Furthermore, exceptions are ruled under an open system: the principle of “fair use” (section 107 of the U.S. Copyright Act). This concept means that the law allows someone to copy or use someone’s work without his or her consent and without paying royalties if such use complies with four conditions. The four factors considered by the judge are:

-          the purpose and character of the use (whether the copy is lucrative or not),

-          the nature of the copyrighted work (whether it is informative or imaginary),

-          the amount and substantiality of the portion taken, and

-          the effect of the use upon the potential market (whether there is competition, encroachment or substitution on the copyrighted work’s market).

This open-system provides the advantage to make copyright flexible and adaptable to unforeseen practices evolving in the field of new technologies. The French – and more generally the European – closed system would require amending the law each time an unforeseen use arises as exceptions are permitted only if they are listed in the European directives and the national Intellectual Property Code.

However, the US fair use system has a drawback too. It is almost impossible to predict whether a copy without permission and payment would be deemed as fair use. Indeed, fair use disputes can only be settled in federal court. In addition, “these four factors are only guidelines that courts are free to adapt to particular situations on a case-by-case basis”[14].

Thus, the judge preserves a major margin of appreciation when resolving the case in the light of the four factors.

Another legal system shows a different and intermediary approach of intellectual property: China. As one of the biggest counterfeiting market in the world, it seems interesting to analyse how individuals’ IPRs managed to make it through and gain acceptance in the communist territory. Indeed, history shows China’s recent awareness of the intellectual property benefits.

Chinese history and traditional values explain China's reluctance to apply the individualistic rules of the Western notion of intellectual property. Until the adoption of its intellectual property legislation thirty-six years ago, intellectual property in China was a state right, not an individual's right. Moreover, the Confucianism and Daoist philosophies also influenced the intellectual property back in the fifth century B-C. Indeed, they encouraged copying since disseminating the master's work was considered a “high tribute to the work rather than a form of theft”[15]. It can be observed that creations and innovations have long been seen as a contribution to the community development, a salutation of the emperor and the gods, a state's right.
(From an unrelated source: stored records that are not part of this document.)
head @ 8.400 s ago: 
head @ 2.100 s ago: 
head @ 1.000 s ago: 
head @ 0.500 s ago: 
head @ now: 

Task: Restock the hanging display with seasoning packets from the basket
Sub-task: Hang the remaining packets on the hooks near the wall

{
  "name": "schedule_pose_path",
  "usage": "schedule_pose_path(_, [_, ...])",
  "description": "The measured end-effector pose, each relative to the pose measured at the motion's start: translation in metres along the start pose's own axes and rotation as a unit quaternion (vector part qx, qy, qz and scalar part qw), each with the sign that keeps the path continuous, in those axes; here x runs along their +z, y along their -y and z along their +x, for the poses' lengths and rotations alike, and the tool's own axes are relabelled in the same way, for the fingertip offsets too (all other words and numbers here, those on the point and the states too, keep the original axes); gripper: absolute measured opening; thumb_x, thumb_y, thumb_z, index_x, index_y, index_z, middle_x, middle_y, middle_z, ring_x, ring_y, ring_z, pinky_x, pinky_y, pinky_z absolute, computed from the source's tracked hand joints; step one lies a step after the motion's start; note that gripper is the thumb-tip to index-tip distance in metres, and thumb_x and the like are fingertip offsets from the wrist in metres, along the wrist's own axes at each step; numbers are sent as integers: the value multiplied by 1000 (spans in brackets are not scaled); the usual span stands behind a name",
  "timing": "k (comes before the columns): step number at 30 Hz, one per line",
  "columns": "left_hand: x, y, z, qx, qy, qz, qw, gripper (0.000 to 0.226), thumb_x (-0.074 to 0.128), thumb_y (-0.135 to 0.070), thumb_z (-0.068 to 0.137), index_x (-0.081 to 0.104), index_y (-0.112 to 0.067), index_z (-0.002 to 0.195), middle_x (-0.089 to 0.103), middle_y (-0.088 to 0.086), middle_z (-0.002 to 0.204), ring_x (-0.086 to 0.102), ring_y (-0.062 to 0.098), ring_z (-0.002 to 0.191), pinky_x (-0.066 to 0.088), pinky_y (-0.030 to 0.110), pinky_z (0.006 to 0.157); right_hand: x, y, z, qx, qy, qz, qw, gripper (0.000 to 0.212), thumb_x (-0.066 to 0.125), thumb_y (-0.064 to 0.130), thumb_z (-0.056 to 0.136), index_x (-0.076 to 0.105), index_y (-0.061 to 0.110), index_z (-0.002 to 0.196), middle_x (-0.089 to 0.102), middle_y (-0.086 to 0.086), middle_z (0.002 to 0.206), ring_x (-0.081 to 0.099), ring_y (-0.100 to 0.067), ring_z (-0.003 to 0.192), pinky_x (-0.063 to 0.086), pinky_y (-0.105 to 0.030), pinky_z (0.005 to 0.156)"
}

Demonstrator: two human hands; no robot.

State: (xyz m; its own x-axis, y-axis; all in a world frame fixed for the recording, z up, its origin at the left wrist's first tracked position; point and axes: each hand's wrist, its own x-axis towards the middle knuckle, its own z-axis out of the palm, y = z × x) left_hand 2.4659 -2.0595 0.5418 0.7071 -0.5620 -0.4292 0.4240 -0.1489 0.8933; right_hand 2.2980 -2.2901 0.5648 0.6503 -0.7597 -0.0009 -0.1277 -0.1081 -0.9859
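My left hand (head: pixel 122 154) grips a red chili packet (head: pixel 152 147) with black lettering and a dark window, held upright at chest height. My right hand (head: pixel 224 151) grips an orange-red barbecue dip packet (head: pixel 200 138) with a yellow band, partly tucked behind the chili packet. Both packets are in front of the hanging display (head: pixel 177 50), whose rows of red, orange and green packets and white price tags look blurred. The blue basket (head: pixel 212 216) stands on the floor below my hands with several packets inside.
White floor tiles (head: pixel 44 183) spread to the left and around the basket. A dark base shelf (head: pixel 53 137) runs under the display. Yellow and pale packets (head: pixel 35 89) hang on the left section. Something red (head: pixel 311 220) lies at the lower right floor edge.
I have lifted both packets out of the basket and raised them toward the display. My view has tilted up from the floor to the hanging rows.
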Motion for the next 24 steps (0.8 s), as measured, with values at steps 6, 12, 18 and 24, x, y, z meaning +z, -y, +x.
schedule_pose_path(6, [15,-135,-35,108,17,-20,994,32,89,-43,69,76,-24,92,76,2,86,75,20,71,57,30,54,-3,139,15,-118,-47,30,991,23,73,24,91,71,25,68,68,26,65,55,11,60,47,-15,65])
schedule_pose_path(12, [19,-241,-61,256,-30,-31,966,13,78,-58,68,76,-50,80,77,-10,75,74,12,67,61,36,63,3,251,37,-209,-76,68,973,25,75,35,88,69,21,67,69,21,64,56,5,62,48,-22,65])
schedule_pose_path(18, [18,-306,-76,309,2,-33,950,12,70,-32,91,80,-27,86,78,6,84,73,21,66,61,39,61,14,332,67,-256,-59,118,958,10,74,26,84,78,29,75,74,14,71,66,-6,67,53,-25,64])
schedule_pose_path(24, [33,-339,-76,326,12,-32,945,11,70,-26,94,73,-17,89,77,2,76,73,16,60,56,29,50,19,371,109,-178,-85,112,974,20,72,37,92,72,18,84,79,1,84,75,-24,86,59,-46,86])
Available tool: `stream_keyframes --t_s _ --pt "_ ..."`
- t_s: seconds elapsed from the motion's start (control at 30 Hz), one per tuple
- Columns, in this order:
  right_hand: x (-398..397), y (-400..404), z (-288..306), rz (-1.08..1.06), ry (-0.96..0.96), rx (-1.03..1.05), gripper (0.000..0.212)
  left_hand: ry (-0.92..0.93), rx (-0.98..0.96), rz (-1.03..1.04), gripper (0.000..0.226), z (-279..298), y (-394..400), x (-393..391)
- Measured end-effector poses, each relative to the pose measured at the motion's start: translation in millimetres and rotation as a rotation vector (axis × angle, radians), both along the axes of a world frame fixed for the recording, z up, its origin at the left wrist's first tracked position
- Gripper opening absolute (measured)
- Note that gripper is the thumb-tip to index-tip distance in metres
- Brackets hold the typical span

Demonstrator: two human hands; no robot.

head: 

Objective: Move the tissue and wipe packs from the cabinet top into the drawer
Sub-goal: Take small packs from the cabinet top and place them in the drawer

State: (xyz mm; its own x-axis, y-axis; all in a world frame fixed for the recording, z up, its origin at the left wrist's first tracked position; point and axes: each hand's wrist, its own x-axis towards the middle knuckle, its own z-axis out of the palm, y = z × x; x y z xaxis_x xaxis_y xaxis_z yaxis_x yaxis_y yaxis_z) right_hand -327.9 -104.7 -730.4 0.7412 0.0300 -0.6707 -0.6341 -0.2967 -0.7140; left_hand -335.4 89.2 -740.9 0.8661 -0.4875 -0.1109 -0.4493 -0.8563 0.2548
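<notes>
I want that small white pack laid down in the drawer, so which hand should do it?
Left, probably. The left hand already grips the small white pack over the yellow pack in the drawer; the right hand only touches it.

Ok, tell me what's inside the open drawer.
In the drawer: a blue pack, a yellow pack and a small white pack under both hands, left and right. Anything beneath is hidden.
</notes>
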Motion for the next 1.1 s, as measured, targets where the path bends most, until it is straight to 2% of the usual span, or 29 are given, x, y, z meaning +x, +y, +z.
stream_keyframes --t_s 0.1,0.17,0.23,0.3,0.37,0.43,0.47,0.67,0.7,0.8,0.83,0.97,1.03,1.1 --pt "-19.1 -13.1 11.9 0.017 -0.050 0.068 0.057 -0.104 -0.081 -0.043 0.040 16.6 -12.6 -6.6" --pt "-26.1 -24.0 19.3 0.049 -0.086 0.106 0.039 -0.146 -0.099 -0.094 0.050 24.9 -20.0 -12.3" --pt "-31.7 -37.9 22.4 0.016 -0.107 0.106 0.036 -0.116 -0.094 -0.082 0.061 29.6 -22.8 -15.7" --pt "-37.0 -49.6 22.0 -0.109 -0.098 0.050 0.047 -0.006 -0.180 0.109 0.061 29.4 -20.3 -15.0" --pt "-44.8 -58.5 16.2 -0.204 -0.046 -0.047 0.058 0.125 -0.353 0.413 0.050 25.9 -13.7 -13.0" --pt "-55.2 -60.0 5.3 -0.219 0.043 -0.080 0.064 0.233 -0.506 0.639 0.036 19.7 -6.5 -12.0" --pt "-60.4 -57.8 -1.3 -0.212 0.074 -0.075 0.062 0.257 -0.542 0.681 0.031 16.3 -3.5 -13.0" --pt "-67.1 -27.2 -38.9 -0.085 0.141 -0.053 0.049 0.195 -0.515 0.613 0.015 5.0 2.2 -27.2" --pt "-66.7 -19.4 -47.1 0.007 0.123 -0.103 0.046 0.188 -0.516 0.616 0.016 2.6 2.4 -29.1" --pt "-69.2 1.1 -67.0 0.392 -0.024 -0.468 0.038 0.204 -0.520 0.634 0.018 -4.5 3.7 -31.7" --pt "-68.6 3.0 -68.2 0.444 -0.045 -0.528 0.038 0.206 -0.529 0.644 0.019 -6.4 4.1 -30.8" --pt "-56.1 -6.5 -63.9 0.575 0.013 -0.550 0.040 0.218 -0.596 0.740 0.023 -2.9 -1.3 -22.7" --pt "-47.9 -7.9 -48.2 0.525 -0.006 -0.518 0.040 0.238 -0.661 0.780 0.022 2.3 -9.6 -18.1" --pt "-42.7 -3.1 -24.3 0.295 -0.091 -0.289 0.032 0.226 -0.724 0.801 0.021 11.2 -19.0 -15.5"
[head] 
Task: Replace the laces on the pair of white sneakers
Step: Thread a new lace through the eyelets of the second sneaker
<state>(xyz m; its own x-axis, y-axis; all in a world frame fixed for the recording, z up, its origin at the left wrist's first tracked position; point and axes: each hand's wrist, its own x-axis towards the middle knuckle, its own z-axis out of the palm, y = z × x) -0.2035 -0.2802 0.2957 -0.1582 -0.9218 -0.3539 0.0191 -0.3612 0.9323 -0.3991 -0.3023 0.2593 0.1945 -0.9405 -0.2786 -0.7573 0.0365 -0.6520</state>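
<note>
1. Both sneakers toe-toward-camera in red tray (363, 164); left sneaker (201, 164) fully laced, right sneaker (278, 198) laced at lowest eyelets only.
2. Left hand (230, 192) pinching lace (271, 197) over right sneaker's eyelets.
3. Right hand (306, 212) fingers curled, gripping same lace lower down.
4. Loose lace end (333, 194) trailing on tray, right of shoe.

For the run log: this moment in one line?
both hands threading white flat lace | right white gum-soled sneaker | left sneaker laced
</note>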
China's attitude toward the notion of intellectual property changed when it got in contact with the Western world, especially at the beginning of the nineteenth century when author's rights were proclaimedin France[16]. Counting from the 1800s, China adopted patent treaties with the United States and became acquainted with that system which influenced its legislation. Yet, during the 1950s, Mao Zedong replaced those rules with the “Provisional Regulations on the Protection of Invention Rights and Patent Right” which meant the author was compensated but his invention could be copied without his consent. Furthermore, the Cultural Revolution put into a break the intellectual property with the persecution of intellectuals. Finally, in 1979, the Chinese government recognized the Intellectual Property Rights (IPRs), and later on, it adopted the Trademark Law of the People's Republic of China in 1982 and the Patent Law of the People's Republic of China in 1984.

Such moves from China to align with the Western standards show its willingness to contribute to the international relations. This can be confirmed with the fact that China became a member of the World Intellectual Property Organization in 1980 and the World Trade Organization in 2001[17]. Despite that intention of cooperation, China never managed to enforce those rules efficiently. It is often said that “the problem isn’t that China doesn’t have intellectual property laws: it’s that China doesn’t enforce them”[18]. As a matter of fact, according to the Organization for Economic Cooperation and Development 5-9% of today's world trade is the product of the parallel network. This inadequacy is due to cultural reasons but also economic benefits of counterfeiting that accounts for 10% to 20% of China's total GDP. However, as China develops itself, it also gets aware of the damages caused by intellectual property violations and puts efforts in taking action against it progressively.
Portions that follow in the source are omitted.